* **Problem to solve**: Your answer should consist only of the lines below from the one with "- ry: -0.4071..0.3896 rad" through the one with "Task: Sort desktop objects", copied exactly.

(Records supplied)

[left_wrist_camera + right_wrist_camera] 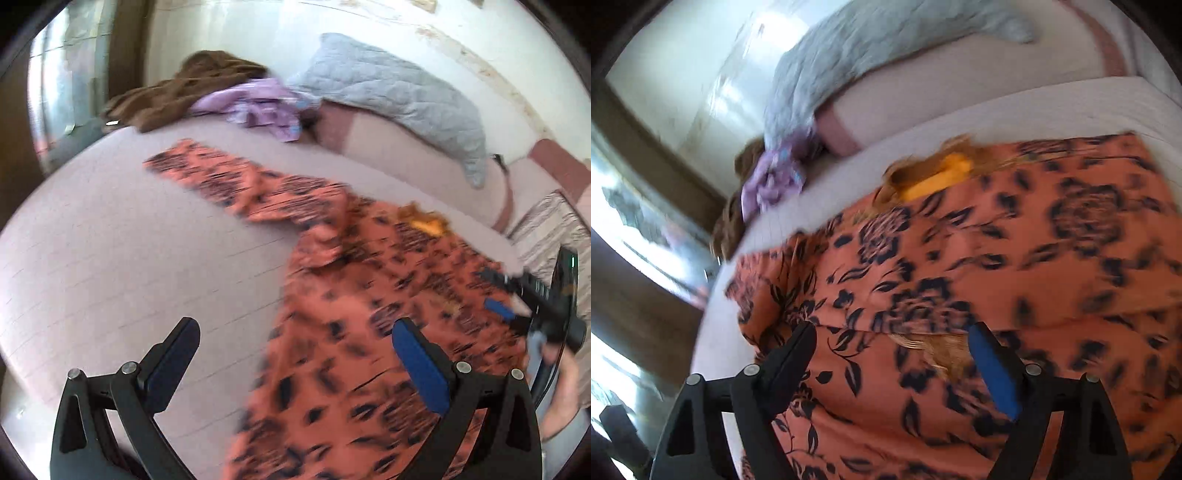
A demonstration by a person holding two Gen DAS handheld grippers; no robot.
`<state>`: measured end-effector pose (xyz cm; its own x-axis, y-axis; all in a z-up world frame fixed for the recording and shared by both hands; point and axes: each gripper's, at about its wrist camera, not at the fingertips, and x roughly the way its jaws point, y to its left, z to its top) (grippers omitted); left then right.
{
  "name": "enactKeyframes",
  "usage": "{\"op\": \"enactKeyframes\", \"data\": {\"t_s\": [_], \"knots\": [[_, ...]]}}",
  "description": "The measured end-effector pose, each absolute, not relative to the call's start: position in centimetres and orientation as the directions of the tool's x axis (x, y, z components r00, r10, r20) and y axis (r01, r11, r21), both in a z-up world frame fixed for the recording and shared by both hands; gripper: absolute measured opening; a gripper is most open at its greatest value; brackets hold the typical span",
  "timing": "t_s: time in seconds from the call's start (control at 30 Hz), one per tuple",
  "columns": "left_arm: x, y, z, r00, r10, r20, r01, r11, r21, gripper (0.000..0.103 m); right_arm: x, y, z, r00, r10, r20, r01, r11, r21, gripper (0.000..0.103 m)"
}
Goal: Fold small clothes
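Orange floral garment [979, 258] on the bed [110, 240], beneath both spread, empty tools [295, 332] [892, 332].

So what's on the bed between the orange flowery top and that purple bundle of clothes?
Nothing: only bare pale bedsheet separates the orange flowery top from the purple clothes. The left wrist view shows it best.

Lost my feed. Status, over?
Both tongs, left and right, open, empty. Orange floral garment spread on bed, unfolded. Nothing blocking.
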<state>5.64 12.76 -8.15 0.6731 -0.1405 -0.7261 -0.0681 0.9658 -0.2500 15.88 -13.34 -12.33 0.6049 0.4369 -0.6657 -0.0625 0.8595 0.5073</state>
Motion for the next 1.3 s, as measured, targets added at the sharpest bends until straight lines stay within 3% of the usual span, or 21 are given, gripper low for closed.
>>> {"op": "enactKeyframes", "data": {"t_s": [0.1,0.2,0.27,0.37,0.43,0.47,0.5,0.67,0.73,0.77,0.8,0.93,1.0,1.07,1.1,1.13,1.2,1.3], "knots": [[9.5,10.1,-7.0,0.663,-0.275,-0.697,0.022,0.937,-0.35,0.103,14.0,-16.3,-10.7,0.648,0.411,-0.641,-0.018,0.85,0.527,0.087],[14.6,7.5,-8.1,0.609,-0.339,-0.717,0.009,0.907,-0.421,0.103,13.1,-19.4,-10.1,0.662,0.421,-0.62,0.026,0.814,0.58,0.087],[17.8,5.9,-9.4,0.566,-0.349,-0.747,-0.013,0.902,-0.431,0.103,11.4,-20.9,-9.8,0.665,0.436,-0.607,0.038,0.791,0.61,0.087],[21.2,3.9,-11.5,0.536,-0.252,-0.806,-0.055,0.942,-0.331,0.103,8.8,-23.3,-10.3,0.668,0.456,-0.587,0.05,0.76,0.648,0.087],[22.1,3.4,-13.3,0.505,-0.201,-0.84,-0.072,0.959,-0.273,0.093,8.3,-24.2,-10.6,0.677,0.468,-0.568,0.059,0.735,0.675,0.087],[22.6,3.2,-14.8,0.452,-0.153,-0.879,-0.084,0.973,-0.213,0.075,8.6,-24.8,-10.8,0.685,0.47,-0.556,0.073,0.715,0.695,0.087],[22.7,3.1,-15.8,0.421,-0.105,-0.901,-0.1,0.982,-0.161,0.063,9.1,-25.5,-11.1,0.691,0.472,-0.548,0.093,0.693,0.715,0.087],[21.5,2.5,-15.9,0.455,-0.049,-0.889,-0.056,0.995,-0.083,0.063,13.3,-29.2,-14.3,0.72,0.463,-0.516,0.265,0.505,0.822,0.086],[21.2,2.4,-15.9,0.455,-0.051,-0.889,-0.044,0.996,-0.08,0.063,14.8,-30.5,-15.4,0.731,0.438,-0.523,0.332,0.442,0.833,0.06],[21.0,2.4,-15.9,0.452,-0.053,-0.89,-0.035,0.996,-0.077,0.063,15.2,-30.9,-15.5,0.732,0.427,-0.532,0.343,0.444,0.828,0.025],[20.9,2.3,-15.8,0.448,-0.057,-0.892,-0.025,0.997,-0.076,0.063,15.7,-31.4,-15.3,0.732,0.392,-0.557,0.365,0.465,0.806,0.008],[19.7,2.2,-14.5,0.485,-0.073,-0.871,-0.002,0.996,-0.085,0.063,14.8,-34.1,-14.9,0.739,0.249,-0.626,0.464,0.486,0.741,0.01],[19.5,1.7,-14.5,0.501,-0.061,-0.863,0.021,0.998,-0.058,0.065,14.5,-34.0,-14.7,0.717,0.263,-0.645,0.459,0.518,0.722,0.016],[19.8,1.2,-15.6,0.46,-0.049,-0.887,0.042,0.999,-0.033,0.065,14.8,-33.2,-14.5,0.662,0.326,-0.675,0.431,0.571,0.699,0.031],[19.9,1.3,-16.1,0.452,-0.043,-0.891,0.045,0.999,-0.025,0.065,14.7,-32.9,-14.2,0.648,0.344,-0.68,0.404,0.601,0.689,0.044],[19.7,1.3,-16.1,0.468,-0.039,-0.883,0.056,0.998,-0.014,0.066,14.6,-32.6,-13.7,0.632,0.366,-0.683,0.378,0.624,0.684,0.063],[19.8,1.5,-15.7,0.468,-0.033,-0.883,0.057,0.998,-0.007,0.065,14.3,-32.2,-11.9,0.62,0.405,-0.672,0.31,0.661,0.684,0.065],[18.7,2.8,-14.0,0.529,-0.065,-0.846,0.039,0.998,-0.053,0.065,13.8,-32.8,-7.8,0.684,0.309,-0.661,0.269,0.735,0.622,0.065]]}}
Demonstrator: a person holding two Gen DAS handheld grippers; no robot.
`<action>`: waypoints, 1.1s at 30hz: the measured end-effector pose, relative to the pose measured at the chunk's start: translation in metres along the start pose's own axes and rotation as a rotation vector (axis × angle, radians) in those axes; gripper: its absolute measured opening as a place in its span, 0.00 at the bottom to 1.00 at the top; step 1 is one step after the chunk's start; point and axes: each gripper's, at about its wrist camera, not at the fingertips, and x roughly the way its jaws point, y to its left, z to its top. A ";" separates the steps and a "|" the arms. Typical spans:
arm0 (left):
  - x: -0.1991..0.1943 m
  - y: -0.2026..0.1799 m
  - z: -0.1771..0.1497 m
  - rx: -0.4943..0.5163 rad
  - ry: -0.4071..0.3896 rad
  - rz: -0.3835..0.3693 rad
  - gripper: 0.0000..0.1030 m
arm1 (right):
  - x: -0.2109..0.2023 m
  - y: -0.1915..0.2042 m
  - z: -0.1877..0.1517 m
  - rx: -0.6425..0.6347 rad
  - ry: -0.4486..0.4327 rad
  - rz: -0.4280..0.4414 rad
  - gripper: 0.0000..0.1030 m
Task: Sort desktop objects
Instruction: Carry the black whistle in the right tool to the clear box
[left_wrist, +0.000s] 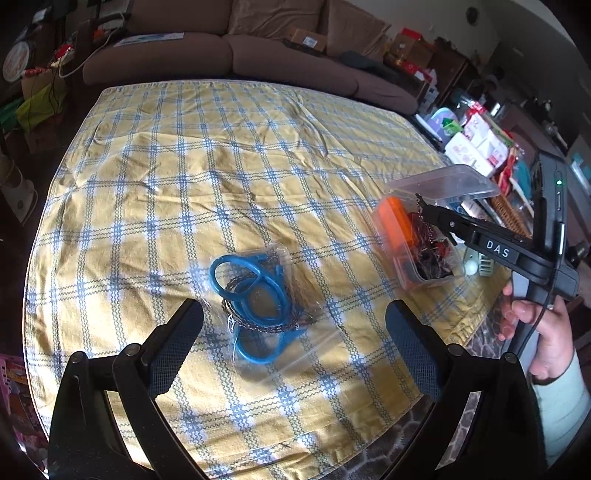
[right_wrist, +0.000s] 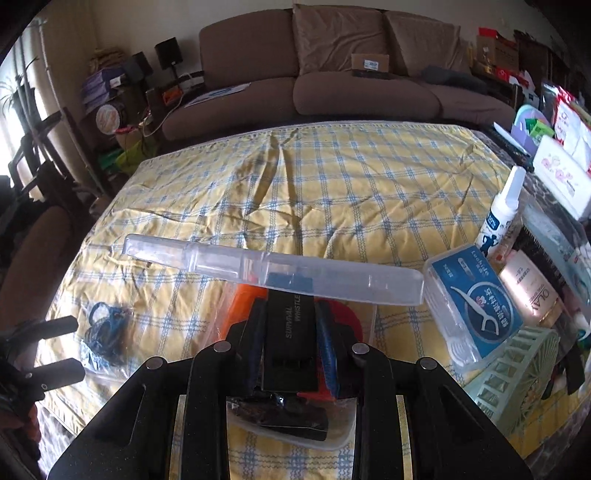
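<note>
My right gripper (right_wrist: 290, 310) is shut on a black bar marked "survival whistle" (right_wrist: 291, 332). It holds the whistle over a clear plastic box (right_wrist: 332, 439) whose lid (right_wrist: 273, 269) stands open. An orange case (left_wrist: 393, 218) and dark small items lie in the box (left_wrist: 436, 280). In the left wrist view the right gripper (left_wrist: 430, 214) dips into the box from the right, a ball chain hanging at its tip. My left gripper (left_wrist: 294, 308) is open just above a clear bag with blue rings and a wire saw (left_wrist: 255, 295), touching nothing.
A yellow and blue checked cloth (left_wrist: 221, 166) covers the table. At the right edge stand a floss pick box (right_wrist: 476, 306), a white bottle (right_wrist: 502, 210), a pale green basket (right_wrist: 517, 373) and other toiletries. A brown sofa (right_wrist: 332, 74) runs behind the table.
</note>
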 end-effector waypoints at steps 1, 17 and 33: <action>-0.001 0.000 0.000 0.001 -0.002 -0.002 0.96 | 0.002 0.002 0.001 -0.043 0.013 0.009 0.26; 0.005 -0.003 -0.003 0.015 0.018 0.005 0.96 | 0.006 0.022 -0.011 -0.841 0.105 0.054 0.26; -0.019 -0.041 0.007 0.062 -0.065 -0.198 0.85 | -0.051 -0.085 -0.016 0.093 0.014 0.278 0.17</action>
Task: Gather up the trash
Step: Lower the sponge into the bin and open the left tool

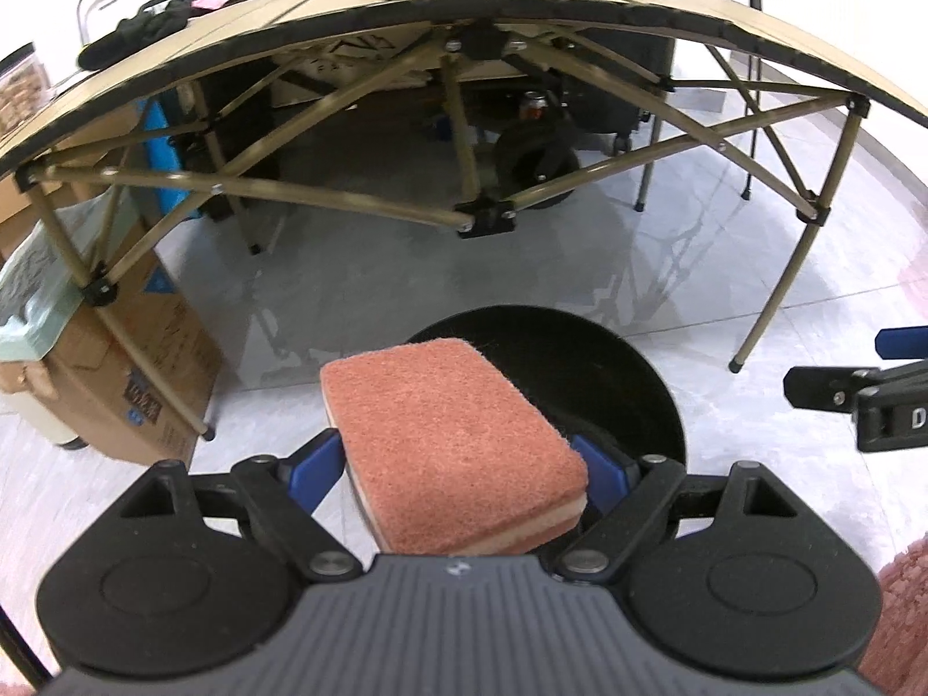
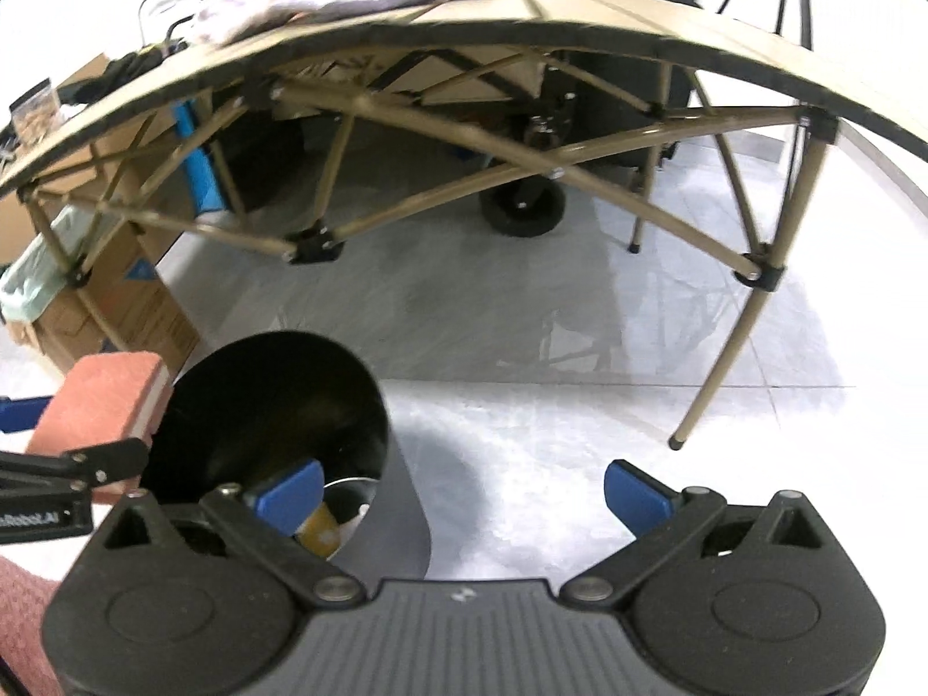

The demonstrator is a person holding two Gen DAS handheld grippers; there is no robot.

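sponge (image 1: 452,446) in left hand-held gripper (image 1: 464,472), long axis fwd over bin (image 1: 626,383).

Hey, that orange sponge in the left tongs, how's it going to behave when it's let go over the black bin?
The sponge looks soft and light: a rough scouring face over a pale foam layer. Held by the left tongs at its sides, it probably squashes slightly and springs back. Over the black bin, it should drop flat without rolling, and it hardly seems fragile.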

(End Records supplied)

* **Answer to this task**:
  - ry: -0.4071..0.3896 rad
  - rz: -0.3835..0.3693 rad
  - gripper: 0.0000..0.1030 m
arm1 (right):
  - x: -0.2109..0.2023 m
  - y: -0.1915..0.2042 m
  - z: -0.1877..0.1517 m
  - rx: -0.6425..0.6347 rad
  - ry: -0.4486..0.4327 rad
  - rz: -0.4280..0.4414 rad
  - gripper: 0.0000..0.1030 m
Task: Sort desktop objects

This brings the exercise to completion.